Despite the fact that Amélie has an impressive track record both on the court, having won two Grand Slams, and as a coach (she coached last year's women's Wimbledon champion Marion Bartoli) the focus has been on the fact that he has chosen a woman rather than a man for this role. Female coaches of top male tennis players are virtually unheard of whereas all of the current top 20 female players have male coaches.

So why are female coaches so uncommon in sport? A number of different studies have shown a strong preference by both men and women to want to work with male coaches rather than female coaches. Williams and Parkhouse (1988) carried out a study using female basketball players. They split them into 4 groups based on the gender of their coach and team success. Each group was asked to indicate their preference between a hypothetical male or female coach who was classified as either successful or unsuccessful, based on their team's win/loss record. Every group showed a preference for the male coach except when given the choice between an unsuccessful male coach and a successful female coach. Even in this scenario, 40% of the female athletes still preferred the unsuccessful male coach.

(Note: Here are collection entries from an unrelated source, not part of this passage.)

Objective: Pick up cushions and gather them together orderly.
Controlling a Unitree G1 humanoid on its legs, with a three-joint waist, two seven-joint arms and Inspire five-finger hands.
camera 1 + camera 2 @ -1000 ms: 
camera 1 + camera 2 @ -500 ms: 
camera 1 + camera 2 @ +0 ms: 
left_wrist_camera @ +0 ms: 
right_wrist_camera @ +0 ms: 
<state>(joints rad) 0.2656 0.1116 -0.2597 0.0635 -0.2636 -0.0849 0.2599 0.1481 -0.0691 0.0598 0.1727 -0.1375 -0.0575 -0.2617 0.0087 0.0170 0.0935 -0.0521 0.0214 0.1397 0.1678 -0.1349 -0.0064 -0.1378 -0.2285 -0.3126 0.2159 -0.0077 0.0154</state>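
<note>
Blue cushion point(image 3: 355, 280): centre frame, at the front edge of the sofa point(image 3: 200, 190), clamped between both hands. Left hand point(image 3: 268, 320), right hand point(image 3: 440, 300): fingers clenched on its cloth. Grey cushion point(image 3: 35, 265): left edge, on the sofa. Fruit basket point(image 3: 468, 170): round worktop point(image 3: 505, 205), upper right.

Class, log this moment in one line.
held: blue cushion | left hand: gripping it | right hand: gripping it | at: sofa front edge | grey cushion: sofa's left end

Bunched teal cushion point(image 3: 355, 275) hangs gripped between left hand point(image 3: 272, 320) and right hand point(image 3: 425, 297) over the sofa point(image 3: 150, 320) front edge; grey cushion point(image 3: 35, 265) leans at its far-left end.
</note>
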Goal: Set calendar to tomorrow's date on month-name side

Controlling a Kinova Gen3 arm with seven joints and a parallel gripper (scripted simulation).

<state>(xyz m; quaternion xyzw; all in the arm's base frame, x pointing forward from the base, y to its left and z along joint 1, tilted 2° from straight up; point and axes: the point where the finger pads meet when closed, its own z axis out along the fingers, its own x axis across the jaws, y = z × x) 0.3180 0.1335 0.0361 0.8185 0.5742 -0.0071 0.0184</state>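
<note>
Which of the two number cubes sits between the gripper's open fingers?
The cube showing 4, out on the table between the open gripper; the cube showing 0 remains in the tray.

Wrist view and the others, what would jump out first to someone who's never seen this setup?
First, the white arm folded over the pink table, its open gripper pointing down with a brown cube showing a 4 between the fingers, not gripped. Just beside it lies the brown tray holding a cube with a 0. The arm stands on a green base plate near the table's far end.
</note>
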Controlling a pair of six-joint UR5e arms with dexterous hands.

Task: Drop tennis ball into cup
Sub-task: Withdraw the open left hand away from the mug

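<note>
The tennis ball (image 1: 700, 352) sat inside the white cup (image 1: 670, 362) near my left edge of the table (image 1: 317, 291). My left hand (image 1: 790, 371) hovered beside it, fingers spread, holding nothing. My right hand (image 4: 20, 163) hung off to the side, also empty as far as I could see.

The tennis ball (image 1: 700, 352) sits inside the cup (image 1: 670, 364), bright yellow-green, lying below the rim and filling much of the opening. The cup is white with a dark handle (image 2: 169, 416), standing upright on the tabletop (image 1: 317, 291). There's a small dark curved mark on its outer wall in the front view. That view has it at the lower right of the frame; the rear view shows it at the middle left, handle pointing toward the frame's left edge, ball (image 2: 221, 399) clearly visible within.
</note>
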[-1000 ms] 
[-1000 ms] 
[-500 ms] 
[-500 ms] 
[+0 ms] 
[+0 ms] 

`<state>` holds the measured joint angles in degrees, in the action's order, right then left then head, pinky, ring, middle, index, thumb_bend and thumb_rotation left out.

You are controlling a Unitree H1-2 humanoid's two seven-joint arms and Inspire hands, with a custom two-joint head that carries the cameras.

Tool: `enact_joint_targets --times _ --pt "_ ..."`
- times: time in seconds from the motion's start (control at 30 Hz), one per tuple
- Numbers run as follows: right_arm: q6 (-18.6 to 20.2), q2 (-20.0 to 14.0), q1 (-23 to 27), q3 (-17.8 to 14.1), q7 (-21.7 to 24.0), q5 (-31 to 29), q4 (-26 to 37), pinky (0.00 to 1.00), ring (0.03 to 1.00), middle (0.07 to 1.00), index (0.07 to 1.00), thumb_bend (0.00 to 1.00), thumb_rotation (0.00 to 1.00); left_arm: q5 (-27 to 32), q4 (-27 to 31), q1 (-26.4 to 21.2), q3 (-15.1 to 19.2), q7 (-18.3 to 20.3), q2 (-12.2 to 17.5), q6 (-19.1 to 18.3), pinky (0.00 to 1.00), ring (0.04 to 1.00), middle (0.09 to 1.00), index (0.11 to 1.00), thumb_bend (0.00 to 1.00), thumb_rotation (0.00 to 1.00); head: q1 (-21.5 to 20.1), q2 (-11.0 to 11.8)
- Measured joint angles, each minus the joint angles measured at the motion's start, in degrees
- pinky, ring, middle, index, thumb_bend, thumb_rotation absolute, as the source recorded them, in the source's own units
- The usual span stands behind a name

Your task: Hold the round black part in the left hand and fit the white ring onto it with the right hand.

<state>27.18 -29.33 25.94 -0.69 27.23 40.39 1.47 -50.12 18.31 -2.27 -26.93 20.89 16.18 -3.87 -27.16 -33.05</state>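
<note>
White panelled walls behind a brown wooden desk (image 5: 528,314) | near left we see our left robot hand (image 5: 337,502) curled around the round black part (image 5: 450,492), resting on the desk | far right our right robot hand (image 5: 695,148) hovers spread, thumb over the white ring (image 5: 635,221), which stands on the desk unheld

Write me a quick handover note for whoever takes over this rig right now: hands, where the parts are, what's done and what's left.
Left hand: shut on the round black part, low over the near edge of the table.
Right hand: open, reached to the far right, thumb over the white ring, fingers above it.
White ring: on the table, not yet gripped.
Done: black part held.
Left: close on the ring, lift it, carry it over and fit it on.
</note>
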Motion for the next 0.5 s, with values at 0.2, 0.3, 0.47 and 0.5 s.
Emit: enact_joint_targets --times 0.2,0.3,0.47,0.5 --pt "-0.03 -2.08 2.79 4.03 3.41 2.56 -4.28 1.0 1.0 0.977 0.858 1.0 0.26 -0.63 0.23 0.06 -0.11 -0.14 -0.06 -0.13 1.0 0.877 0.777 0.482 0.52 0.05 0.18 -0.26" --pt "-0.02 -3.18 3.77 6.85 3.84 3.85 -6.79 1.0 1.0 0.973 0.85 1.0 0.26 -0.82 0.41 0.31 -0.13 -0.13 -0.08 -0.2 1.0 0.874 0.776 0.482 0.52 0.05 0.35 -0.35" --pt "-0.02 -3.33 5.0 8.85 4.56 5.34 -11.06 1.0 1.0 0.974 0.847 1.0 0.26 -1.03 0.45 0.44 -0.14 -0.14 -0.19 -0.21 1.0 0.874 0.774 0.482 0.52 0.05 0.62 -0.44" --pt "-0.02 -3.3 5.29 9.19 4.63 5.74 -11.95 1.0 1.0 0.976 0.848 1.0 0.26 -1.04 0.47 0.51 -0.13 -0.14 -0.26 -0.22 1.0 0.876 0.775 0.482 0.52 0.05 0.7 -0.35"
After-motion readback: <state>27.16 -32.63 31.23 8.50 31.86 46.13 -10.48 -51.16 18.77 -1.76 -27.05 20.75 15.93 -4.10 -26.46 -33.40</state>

BT Sport carried out a study in 2010 and also found a general preference amongst young female athletes for a male coach. The three top reasons given for this preference were:

• Their lack of experience with female coaches, i.e. the majority of their experience so far in a coaching environment had been with a male coach

• Their perception was that male coaches were more likely to have performed at a higher level in the particular sport than female coaches

• They associated 'good coaching attributes' with masculine traits (i.e. dominant, controlling and inspiring respect).

Interestingly, studies looking at this issue in a business context have found different results. Gray and Goregaokar (2010) looked at the influence of gender on the executive coach-coachee matching process and revealed no bias towards the choice of either female or male coaches.

Many commentators have looked to gender stereotypes for the reasons that Murray may have made this decision. Is he looking to improve the "emotional" side of this game and a female could help him tap into this? Mauresmo herself commented "I think he's maybe looking for something different, about emotions and sensitive things. It's not really interesting for me, this part of the story, to be honest. All I'm interested in is to be able to help him with his goals. That's about it.

In his typical matter-of-fact style Murray explained his decision as follows: "Amelie is someone I have always looked up to and admired. She’s faced adversity plenty of times in her career but was an amazing player and won major titles. I want to win more Grand Slams". In other words he has chosen who he thinks is the best candidate for the role. As Billie-Jean King explained "It is not the gender of the coach that is important, it is the strength of the relationship between the coach and the player that will make the partnership work".

Given the ground breaking nature of this coaching relationship it will be interesting to see how the Mauresmo-Murray partnership plays out during the rest of the grass court season and also whether this sets a precedent for more top level female tennis coaches.